# [REQUIREMENT]
In the listing below, the lines starting with the line with "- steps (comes" and going on through the line with "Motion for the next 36" are to be reproduced exactly, and only those.

# [RECORDS FOR THIS EXERCISE]

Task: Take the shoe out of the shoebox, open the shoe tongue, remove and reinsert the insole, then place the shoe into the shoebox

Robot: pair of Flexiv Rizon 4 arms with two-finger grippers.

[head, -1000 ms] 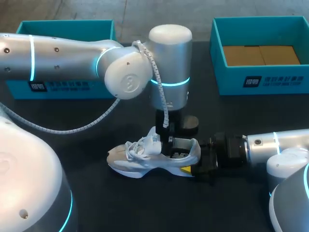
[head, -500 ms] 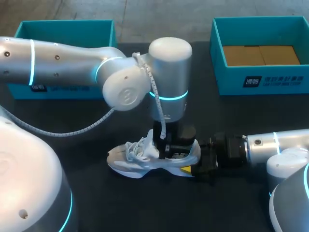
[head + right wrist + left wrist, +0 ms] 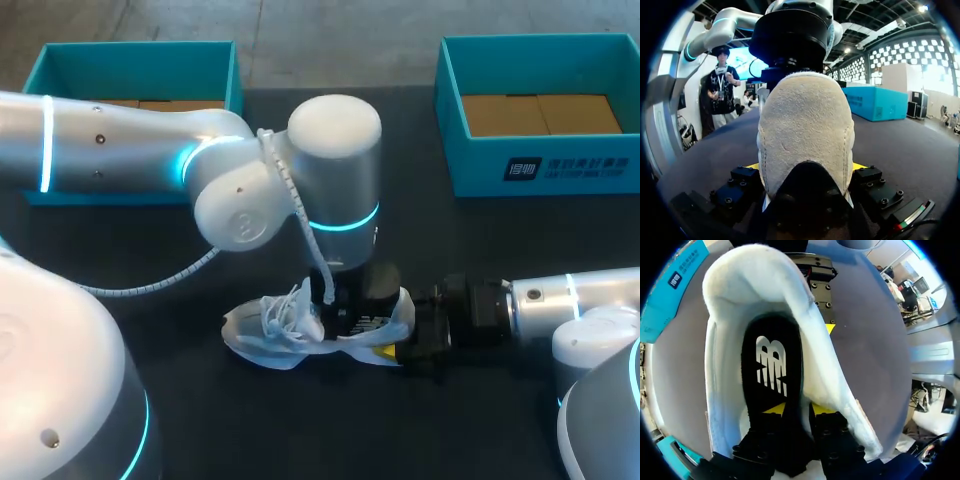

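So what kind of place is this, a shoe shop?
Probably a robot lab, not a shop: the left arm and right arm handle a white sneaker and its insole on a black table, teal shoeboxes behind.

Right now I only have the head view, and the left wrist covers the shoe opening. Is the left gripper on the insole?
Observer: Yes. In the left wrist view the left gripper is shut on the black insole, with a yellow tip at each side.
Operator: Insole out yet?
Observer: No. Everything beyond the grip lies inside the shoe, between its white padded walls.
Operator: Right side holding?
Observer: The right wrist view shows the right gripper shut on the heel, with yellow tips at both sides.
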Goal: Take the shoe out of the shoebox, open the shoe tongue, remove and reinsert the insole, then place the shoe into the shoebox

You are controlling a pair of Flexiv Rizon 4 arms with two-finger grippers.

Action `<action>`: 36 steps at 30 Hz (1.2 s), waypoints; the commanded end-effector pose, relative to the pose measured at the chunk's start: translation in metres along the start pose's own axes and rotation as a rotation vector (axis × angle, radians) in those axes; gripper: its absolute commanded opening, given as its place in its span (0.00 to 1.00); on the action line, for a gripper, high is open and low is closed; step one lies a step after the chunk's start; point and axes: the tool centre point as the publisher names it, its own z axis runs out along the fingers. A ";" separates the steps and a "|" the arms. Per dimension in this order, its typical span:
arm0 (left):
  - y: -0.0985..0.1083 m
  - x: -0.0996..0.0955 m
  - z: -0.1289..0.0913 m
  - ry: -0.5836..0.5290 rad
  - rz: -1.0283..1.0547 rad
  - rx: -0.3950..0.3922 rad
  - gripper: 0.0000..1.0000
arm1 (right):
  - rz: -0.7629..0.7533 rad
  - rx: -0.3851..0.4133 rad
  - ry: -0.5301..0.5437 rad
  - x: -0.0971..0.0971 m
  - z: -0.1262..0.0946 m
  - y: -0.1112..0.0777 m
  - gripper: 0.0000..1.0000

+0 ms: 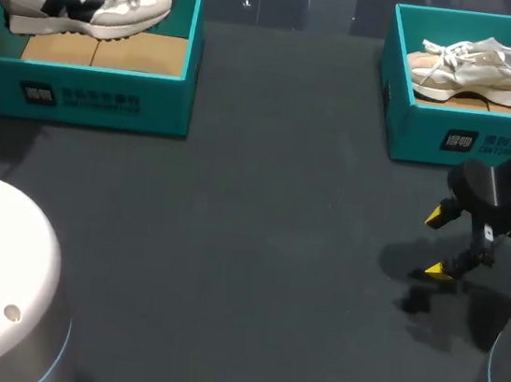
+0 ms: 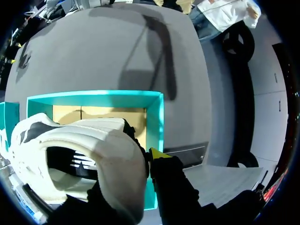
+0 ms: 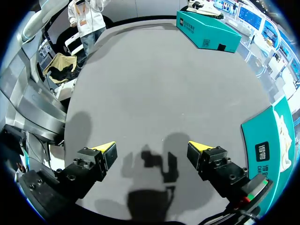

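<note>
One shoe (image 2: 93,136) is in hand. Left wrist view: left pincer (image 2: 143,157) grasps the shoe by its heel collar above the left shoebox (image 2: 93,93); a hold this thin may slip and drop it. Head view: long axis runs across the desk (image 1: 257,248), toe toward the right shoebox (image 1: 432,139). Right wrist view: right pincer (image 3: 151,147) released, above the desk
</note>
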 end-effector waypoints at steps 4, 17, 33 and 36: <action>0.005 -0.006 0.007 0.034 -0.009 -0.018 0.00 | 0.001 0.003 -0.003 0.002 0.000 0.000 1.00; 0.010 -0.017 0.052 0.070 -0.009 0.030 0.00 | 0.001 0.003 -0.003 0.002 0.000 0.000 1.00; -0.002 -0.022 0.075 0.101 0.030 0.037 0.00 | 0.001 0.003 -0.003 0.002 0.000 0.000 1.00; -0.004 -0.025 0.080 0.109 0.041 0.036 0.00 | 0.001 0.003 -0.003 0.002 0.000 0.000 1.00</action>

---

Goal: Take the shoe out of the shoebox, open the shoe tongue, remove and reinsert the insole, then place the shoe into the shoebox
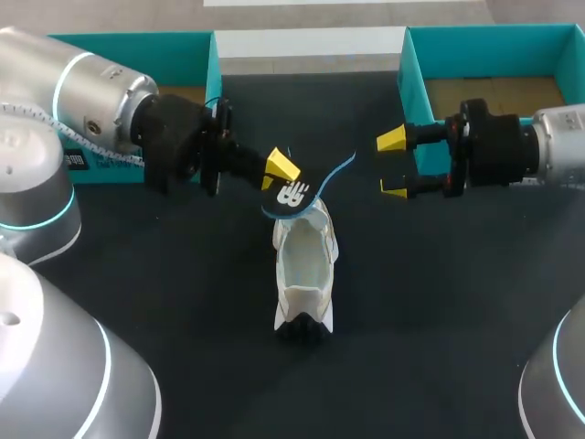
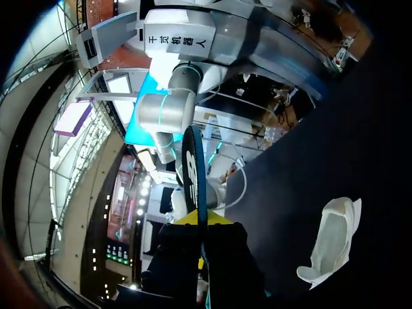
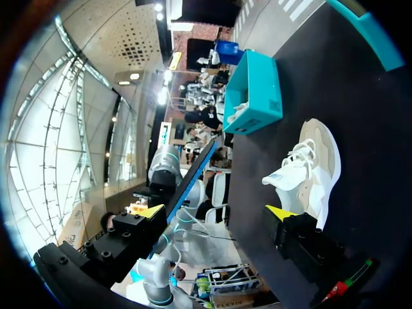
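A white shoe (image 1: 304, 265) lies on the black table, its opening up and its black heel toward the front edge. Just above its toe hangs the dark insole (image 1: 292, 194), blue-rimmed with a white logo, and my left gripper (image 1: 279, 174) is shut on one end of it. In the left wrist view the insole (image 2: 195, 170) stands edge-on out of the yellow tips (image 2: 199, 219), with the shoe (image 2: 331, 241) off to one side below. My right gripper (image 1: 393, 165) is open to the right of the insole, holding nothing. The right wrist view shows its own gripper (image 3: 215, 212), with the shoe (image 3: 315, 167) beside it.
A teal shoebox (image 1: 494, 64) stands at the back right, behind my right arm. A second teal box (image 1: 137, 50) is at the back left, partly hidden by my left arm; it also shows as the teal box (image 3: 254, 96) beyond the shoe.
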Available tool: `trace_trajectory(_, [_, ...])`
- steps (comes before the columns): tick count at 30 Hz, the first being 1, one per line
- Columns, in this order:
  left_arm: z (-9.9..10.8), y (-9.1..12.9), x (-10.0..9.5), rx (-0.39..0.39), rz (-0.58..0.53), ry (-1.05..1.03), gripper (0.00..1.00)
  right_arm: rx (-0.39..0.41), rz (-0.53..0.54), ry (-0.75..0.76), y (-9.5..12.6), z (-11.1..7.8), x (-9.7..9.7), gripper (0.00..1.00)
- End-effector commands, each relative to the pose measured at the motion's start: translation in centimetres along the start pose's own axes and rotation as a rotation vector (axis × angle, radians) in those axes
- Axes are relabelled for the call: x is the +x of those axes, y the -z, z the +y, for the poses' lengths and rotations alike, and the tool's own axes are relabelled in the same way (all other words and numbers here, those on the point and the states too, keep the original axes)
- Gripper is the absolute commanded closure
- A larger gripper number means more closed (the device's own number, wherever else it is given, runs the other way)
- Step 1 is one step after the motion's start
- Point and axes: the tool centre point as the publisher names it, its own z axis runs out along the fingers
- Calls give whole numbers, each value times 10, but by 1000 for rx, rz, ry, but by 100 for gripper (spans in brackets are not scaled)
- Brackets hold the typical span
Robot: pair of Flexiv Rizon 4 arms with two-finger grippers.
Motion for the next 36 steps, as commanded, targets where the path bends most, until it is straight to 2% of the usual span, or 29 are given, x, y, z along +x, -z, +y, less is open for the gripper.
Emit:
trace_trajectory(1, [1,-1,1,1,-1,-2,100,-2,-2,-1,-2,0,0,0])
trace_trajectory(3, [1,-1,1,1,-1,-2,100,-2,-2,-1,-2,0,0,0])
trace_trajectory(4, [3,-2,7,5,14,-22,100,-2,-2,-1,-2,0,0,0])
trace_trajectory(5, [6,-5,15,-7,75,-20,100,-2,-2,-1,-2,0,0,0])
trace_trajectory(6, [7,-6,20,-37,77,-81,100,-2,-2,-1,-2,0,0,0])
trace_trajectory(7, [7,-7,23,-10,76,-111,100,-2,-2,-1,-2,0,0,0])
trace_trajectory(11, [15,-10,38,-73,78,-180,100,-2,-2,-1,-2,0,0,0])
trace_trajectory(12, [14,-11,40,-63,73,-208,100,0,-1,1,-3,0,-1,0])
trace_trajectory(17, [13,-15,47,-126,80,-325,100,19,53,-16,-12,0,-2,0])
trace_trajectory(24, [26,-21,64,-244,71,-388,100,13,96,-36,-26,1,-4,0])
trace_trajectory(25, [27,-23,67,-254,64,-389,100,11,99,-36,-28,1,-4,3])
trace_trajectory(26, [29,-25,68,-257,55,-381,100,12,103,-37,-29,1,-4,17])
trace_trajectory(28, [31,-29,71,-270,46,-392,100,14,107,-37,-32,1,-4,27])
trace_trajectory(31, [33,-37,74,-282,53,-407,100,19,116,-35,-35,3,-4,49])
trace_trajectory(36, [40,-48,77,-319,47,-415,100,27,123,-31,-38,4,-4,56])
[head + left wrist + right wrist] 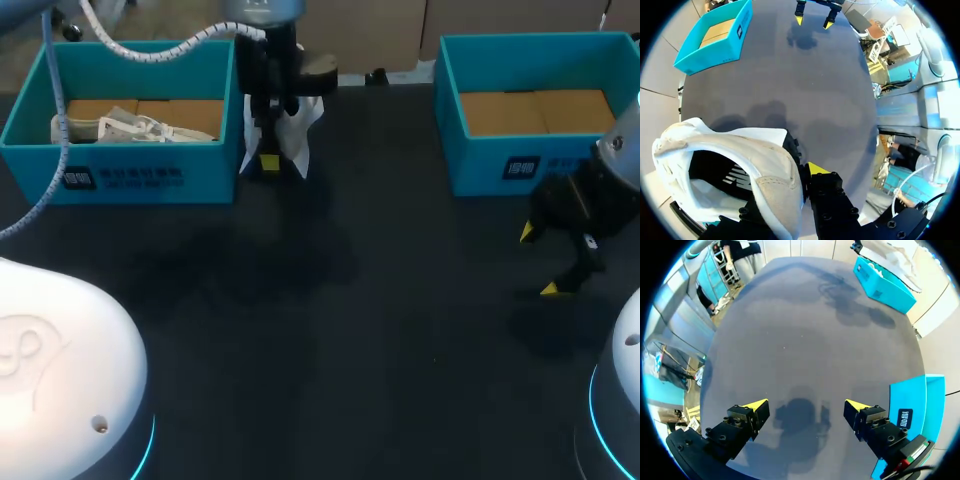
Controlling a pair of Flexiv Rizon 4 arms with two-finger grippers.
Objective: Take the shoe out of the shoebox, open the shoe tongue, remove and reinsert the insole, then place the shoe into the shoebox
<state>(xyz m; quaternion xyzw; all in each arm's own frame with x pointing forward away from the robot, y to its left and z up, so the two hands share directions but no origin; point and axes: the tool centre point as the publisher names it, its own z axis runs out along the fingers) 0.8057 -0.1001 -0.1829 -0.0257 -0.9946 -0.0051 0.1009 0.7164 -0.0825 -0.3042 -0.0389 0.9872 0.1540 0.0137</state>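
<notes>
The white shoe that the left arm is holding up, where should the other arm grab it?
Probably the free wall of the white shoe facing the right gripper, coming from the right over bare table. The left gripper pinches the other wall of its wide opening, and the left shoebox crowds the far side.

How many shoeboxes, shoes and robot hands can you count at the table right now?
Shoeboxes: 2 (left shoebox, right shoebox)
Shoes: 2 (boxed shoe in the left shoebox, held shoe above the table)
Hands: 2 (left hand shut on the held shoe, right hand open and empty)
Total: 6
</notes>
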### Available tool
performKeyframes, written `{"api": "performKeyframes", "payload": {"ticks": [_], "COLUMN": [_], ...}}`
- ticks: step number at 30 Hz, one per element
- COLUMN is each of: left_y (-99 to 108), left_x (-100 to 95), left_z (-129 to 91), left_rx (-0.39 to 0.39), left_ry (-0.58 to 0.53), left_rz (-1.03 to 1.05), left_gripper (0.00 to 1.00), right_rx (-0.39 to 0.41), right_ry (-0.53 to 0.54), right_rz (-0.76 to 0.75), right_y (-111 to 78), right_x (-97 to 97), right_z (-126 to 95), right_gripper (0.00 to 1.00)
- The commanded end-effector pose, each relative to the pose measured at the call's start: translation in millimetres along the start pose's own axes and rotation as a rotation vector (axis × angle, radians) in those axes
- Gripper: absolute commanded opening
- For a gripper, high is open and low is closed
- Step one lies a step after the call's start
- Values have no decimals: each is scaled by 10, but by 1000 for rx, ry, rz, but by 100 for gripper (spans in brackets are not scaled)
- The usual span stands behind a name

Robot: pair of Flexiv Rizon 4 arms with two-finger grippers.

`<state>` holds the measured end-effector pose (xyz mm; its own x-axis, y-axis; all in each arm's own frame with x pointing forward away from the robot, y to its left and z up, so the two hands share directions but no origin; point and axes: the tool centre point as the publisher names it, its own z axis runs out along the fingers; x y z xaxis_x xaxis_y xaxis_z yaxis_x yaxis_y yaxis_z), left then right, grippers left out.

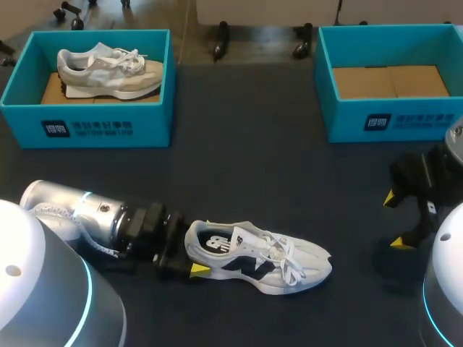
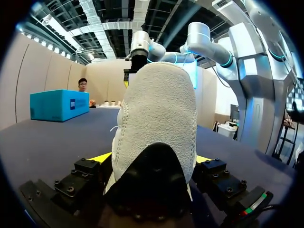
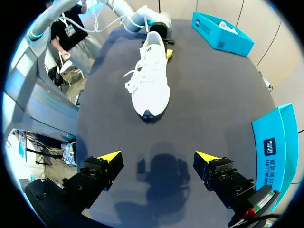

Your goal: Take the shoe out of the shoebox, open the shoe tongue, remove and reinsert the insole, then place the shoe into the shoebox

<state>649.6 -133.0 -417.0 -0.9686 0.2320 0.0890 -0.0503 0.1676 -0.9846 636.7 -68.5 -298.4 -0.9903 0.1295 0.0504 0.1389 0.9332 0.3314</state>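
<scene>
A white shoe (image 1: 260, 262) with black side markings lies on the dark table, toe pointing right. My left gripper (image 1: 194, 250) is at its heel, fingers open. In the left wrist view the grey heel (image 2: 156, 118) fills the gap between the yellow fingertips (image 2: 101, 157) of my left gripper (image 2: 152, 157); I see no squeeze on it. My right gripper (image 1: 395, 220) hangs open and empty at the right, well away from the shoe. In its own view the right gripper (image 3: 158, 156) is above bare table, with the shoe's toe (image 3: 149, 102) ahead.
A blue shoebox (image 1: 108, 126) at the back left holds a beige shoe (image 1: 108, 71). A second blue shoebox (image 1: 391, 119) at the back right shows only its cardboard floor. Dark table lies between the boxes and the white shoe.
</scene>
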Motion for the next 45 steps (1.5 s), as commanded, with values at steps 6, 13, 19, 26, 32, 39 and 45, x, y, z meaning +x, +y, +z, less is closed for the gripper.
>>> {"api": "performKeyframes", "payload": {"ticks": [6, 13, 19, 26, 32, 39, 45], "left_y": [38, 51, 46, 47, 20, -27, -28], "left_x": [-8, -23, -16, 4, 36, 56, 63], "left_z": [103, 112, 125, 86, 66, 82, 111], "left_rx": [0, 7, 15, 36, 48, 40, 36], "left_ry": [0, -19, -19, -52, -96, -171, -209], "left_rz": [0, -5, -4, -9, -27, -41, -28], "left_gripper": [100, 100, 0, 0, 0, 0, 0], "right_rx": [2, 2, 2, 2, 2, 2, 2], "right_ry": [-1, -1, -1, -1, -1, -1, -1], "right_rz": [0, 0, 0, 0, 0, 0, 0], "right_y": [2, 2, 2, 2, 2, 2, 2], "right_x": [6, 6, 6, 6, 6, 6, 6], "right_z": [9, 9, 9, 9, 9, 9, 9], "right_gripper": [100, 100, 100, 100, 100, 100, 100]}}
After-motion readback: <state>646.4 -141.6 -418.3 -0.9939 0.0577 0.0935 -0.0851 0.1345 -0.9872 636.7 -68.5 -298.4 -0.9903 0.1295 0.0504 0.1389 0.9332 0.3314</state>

# [WRITTEN SOLUTION]
- steps (comes before the columns): tick count at 30 Hz, the first being 1, one per line
- Columns, in this order:
  left_arm: z (-9.9..10.8), y (-9.1..12.9), x (-10.0..9.5), rx (-0.39..0.39), rz (-0.58..0.53), ry (-1.05..1.03), gripper (0.00..1.00)
  right_arm: rx (-0.39..0.41), rz (-0.53..0.54), ry (-0.75..0.76), y (-9.5..12.6), z (-11.1..7.8), x (-9.7..9.7), gripper (0.00..1.00)
- End-effector commands, each relative to the pose measured at the motion's start: translation in centimetres along the start pose's own axes and rotation as a rotation vector (axis × angle, radians) in those axes
- Axes are relabelled for the call: x is the +x of those axes, y the -z, z the +y, for the poses' lengths and rotations alike, and the tool's own axes are relabelled in the same way (all other words and numbers here, those on the point and the states too, keep the original axes)
- Gripper is the absolute commanded closure
- A larger gripper number means more closed (the device's own number, wherever else it is given, runs the other way)
- Step 1 is one step after the motion's start
- Point and axes: the tool centre point as the publisher names it, its own z axis runs out along the fingers
- Calls give whole numbers, each value times 10, but by 1000 for rx, rz, ry, but by 100 for gripper (spans in brackets are not scaled)
- Brackets hold the typical span
Robot: pair of Flexiv Rizon 4 arms with two-finger grippers.
Motion for the next 36 steps, as commanded, targets where the path bends most, until it is straight to 2% of the usual span, or 29 are given, x, y, z along +x, -z, +y, less is open for the gripper.

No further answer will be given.